(Task directions)
The lines from the start of the data through the line containing "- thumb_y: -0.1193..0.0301" are to be reproduced exactly, both ends included.

======== Stored data

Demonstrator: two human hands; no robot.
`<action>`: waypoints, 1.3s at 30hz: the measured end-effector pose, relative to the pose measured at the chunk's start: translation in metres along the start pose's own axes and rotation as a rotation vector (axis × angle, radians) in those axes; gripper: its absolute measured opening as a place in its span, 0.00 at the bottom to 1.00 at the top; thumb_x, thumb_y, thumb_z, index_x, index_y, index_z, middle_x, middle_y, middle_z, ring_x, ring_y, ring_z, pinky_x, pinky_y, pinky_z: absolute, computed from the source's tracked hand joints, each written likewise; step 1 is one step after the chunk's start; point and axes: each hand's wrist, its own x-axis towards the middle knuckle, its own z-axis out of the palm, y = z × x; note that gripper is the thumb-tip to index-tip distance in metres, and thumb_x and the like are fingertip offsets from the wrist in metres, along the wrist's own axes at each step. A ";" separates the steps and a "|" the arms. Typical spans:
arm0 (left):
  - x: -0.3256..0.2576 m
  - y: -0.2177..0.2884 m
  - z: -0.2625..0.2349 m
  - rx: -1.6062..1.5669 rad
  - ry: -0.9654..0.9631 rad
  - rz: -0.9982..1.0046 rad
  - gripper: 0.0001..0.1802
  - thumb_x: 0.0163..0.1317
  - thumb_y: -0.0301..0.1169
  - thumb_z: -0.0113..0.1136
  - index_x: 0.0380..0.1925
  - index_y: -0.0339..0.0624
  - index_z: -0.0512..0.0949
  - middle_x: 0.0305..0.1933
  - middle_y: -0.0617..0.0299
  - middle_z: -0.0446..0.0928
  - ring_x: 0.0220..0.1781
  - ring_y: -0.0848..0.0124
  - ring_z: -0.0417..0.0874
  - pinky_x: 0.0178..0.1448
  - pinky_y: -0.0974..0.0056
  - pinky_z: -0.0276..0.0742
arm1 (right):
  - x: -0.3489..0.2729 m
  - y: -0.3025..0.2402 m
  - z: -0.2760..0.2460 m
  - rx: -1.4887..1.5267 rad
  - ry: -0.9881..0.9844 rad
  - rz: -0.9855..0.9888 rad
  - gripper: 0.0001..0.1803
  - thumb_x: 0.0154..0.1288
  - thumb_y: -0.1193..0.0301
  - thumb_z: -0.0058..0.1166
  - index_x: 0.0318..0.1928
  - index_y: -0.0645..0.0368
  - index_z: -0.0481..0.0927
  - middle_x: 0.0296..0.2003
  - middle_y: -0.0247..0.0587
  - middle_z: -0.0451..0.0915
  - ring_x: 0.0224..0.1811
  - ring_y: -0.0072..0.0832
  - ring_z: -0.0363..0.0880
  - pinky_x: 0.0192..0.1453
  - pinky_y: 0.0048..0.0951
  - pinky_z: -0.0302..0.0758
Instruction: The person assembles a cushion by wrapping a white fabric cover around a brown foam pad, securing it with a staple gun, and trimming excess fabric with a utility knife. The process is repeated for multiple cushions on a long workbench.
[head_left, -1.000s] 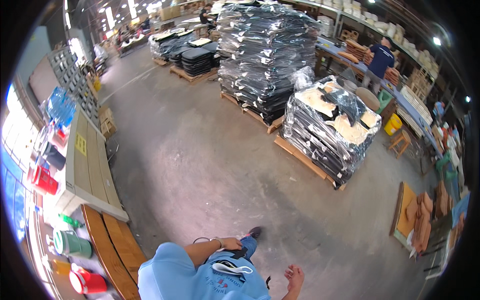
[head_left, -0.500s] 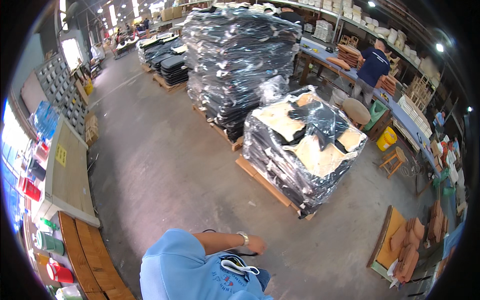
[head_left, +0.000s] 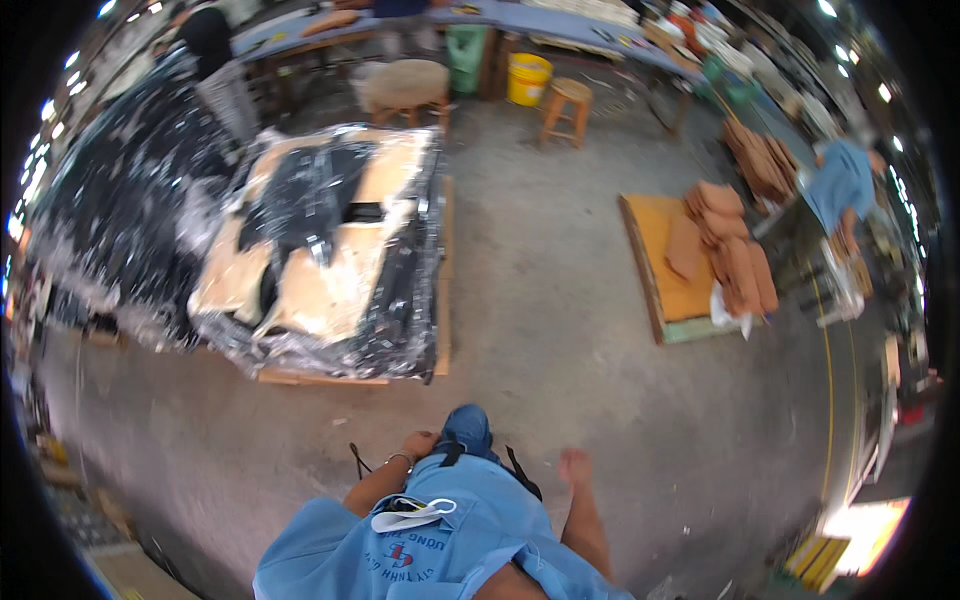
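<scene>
Looking down past your blue shirt (head_left: 450, 550), you have both hands low at your sides over the grey concrete floor (head_left: 560, 300): your left hand (head_left: 418, 443) is curled narrow near your hip, a bracelet on the wrist, and whether it grips anything you cannot tell from here; your right hand (head_left: 574, 466) hangs loose with fingers together, holding nothing. Nearest to you, just ahead and to the left, sits a wooden pallet (head_left: 440, 300) bearing a plastic-wrapped stack of black sheets (head_left: 330, 250) topped with tan cardboard pieces. Beyond it, further left, rises a taller wrapped black stack (head_left: 120, 210). Off to your right lies a low orange platform (head_left: 665, 260) with piles of brown leather-like pieces (edges blurred). Farther back stand a wooden stool (head_left: 568, 100), a yellow bucket (head_left: 527, 78) and a long workbench (head_left: 440, 20). Another person in blue (head_left: 840, 185) works at the far right.
</scene>
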 end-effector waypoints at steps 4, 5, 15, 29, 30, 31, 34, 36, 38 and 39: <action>0.071 0.026 -0.032 0.254 -0.029 0.098 0.20 0.69 0.46 0.51 0.49 0.51 0.86 0.56 0.46 0.85 0.60 0.47 0.84 0.66 0.49 0.78 | 0.267 0.047 -0.125 1.170 0.016 0.774 0.12 0.77 0.67 0.55 0.48 0.62 0.84 0.37 0.35 0.85 0.32 0.23 0.82 0.36 0.25 0.78; 0.099 0.035 -0.040 0.380 -0.062 0.119 0.20 0.68 0.46 0.52 0.50 0.52 0.86 0.56 0.47 0.85 0.61 0.47 0.84 0.67 0.49 0.78 | 0.314 0.062 -0.141 1.208 0.053 0.698 0.12 0.78 0.68 0.53 0.50 0.64 0.84 0.38 0.36 0.86 0.32 0.20 0.82 0.35 0.24 0.78; 0.400 0.307 -0.162 0.565 -0.171 0.284 0.15 0.65 0.36 0.60 0.48 0.45 0.85 0.54 0.51 0.86 0.54 0.51 0.87 0.58 0.50 0.84 | 0.404 0.151 -0.030 1.250 -0.025 1.007 0.16 0.72 0.60 0.59 0.37 0.61 0.87 0.29 0.40 0.84 0.33 0.30 0.84 0.37 0.35 0.80; 0.679 0.645 -0.213 -0.076 0.210 -0.027 0.22 0.67 0.39 0.66 0.56 0.39 0.85 0.41 0.53 0.89 0.39 0.71 0.89 0.46 0.63 0.84 | 0.657 0.396 0.040 0.640 -0.664 0.735 0.19 0.69 0.57 0.51 0.38 0.58 0.87 0.36 0.56 0.86 0.45 0.51 0.86 0.50 0.52 0.81; 0.687 0.655 -0.209 -0.069 0.222 -0.005 0.21 0.67 0.40 0.66 0.55 0.40 0.85 0.41 0.53 0.89 0.39 0.70 0.89 0.46 0.63 0.84 | 0.704 0.426 0.042 0.511 -0.609 0.611 0.18 0.69 0.58 0.51 0.38 0.58 0.87 0.36 0.56 0.86 0.46 0.52 0.85 0.51 0.52 0.81; 0.690 0.653 -0.193 -0.108 0.248 -0.013 0.21 0.67 0.40 0.66 0.54 0.40 0.86 0.41 0.53 0.89 0.38 0.70 0.89 0.46 0.63 0.84 | 0.767 0.476 0.038 0.331 -0.537 0.422 0.18 0.69 0.58 0.50 0.38 0.58 0.86 0.36 0.57 0.86 0.46 0.52 0.85 0.51 0.53 0.81; 0.744 0.709 -0.169 -0.373 0.230 -0.039 0.20 0.64 0.42 0.66 0.50 0.42 0.88 0.44 0.50 0.90 0.45 0.59 0.91 0.52 0.55 0.84 | 0.922 0.655 -0.020 0.214 -0.007 0.166 0.13 0.72 0.63 0.53 0.45 0.59 0.81 0.34 0.43 0.81 0.32 0.37 0.79 0.38 0.43 0.77; 0.760 0.723 -0.199 -0.489 0.217 -0.140 0.19 0.64 0.42 0.65 0.49 0.43 0.88 0.44 0.51 0.90 0.47 0.58 0.91 0.52 0.55 0.84 | 1.048 0.706 -0.120 1.395 0.336 -0.002 0.13 0.79 0.64 0.56 0.56 0.56 0.79 0.38 0.31 0.79 0.32 0.22 0.75 0.33 0.24 0.73; 0.775 0.691 -0.220 -0.181 0.239 -0.126 0.17 0.64 0.42 0.61 0.44 0.44 0.90 0.41 0.55 0.90 0.45 0.60 0.90 0.51 0.56 0.84 | 1.162 0.665 -0.187 1.423 0.305 0.532 0.10 0.80 0.65 0.55 0.53 0.56 0.80 0.37 0.30 0.78 0.33 0.16 0.73 0.31 0.19 0.69; 0.794 0.685 -0.225 -0.075 0.199 -0.052 0.18 0.63 0.42 0.62 0.44 0.43 0.90 0.39 0.55 0.90 0.43 0.63 0.90 0.50 0.58 0.84 | 1.191 0.659 -0.208 1.422 0.323 0.544 0.09 0.80 0.66 0.55 0.52 0.56 0.80 0.37 0.29 0.78 0.33 0.15 0.73 0.31 0.18 0.68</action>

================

(Output for this exercise)
Demonstrator: two human hands; no robot.
`<action>`: waypoints, 1.3s at 30hz: the measured end-effector pose, relative to the pose measured at the chunk's start: translation in metres along the start pose's own axes and rotation as a rotation vector (axis × angle, radians) in those axes; gripper: its absolute measured opening as a place in its span, 0.00 at the bottom to 1.00 at the top; thumb_x, thumb_y, thumb_z, index_x, index_y, index_z, middle_x, middle_y, middle_z, ring_x, ring_y, ring_z, pinky_x, pinky_y, pinky_z: absolute, computed from the source's tracked hand joints, each written likewise; step 1 is one step after the chunk's start; point and axes: each hand's wrist, its own x-axis towards the middle knuckle, its own z-axis out of the palm, y = z × x; note that gripper is the thumb-tip to index-tip distance in metres, and thumb_x and the like are fingertip offsets from the wrist in metres, along the wrist's own axes at each step. A ";" separates the steps and a "|" the arms. Typical spans:
arm0 (left):
  - x: -0.3256..0.2576 m
  - y: -0.2177..0.2884 m
  - z: -0.2625..0.2349 m
  - rx: -1.6062..1.5669 rad
  - ry: -0.9654..0.9631 rad
  - rz: -0.9982..1.0046 rad
  - gripper: 0.0001..0.1802
  - thumb_x: 0.0163..0.1317
  - thumb_y: -0.0301..0.1169
  - thumb_z: -0.0113..0.1136
  - index_x: 0.0380..0.1925
  - index_y: -0.0339..0.0624
  - index_z: -0.0512..0.0949
  - middle_x: 0.0305..0.1933
  - middle_y: -0.0617..0.0299
  - middle_z: -0.0446..0.0928
  - ring_x: 0.0220..0.1781
  - ring_y: -0.0848..0.0124
  - ring_z: -0.0417..0.0874
  - pinky_x: 0.0178..0.1448
  - pinky_y: -0.0974..0.0056
  - pinky_z: -0.0276..0.0742
arm1 (right):
  - x: -0.3489..0.2729 m
  - y: -0.3025..0.2402 m
  - z: -0.2760..0.2460 m
  - rx: -1.4887..1.5267 rad
  - ry: -0.9881..0.9844 rad
  - rz: -0.9855..0.9888 rad
  - gripper: 0.0001..0.1803
  - thumb_x: 0.0154..0.1288
  - thumb_y: -0.1193..0.0301

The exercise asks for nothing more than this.